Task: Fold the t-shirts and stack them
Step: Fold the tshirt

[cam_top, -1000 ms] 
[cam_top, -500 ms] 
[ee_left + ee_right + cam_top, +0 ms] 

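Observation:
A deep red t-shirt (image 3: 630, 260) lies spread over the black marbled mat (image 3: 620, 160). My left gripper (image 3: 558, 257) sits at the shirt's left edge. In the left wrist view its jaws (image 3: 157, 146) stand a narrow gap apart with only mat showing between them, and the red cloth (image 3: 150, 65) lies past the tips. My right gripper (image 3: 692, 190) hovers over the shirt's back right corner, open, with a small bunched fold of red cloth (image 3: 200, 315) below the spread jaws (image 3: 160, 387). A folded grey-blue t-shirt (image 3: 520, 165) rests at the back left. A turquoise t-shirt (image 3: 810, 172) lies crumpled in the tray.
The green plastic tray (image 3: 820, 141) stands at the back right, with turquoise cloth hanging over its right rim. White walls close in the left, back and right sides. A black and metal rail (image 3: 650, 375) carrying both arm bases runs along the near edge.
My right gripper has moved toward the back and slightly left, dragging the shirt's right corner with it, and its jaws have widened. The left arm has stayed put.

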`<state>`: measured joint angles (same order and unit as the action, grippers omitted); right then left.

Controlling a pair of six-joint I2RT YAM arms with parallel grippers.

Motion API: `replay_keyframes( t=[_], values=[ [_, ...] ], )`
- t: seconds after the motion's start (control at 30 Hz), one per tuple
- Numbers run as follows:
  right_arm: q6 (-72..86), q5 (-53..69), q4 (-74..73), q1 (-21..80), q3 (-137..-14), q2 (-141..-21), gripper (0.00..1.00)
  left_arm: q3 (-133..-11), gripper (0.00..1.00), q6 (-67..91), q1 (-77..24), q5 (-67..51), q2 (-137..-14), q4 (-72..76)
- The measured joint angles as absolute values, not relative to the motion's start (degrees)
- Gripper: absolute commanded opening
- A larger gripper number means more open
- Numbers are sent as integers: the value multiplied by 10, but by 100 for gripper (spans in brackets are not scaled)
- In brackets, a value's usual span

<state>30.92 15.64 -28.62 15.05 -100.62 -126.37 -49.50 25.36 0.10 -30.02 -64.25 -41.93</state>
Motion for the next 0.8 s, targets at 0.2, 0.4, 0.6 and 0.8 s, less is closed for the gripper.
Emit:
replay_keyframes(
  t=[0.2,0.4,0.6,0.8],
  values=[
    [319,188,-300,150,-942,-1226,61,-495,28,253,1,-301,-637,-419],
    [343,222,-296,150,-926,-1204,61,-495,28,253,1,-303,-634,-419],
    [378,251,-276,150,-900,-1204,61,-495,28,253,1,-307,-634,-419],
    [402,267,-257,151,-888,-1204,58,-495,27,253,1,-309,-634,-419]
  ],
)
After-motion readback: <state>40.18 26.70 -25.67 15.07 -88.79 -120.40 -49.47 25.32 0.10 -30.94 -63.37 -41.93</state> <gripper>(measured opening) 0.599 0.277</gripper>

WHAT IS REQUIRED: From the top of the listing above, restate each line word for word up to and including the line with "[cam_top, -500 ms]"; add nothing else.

THE COMPLETED TASK:
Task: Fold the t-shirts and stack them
Step: Fold the tshirt

[cam_top, -1000 ms] 
[cam_top, -500 ms] 

The exercise ends with this answer.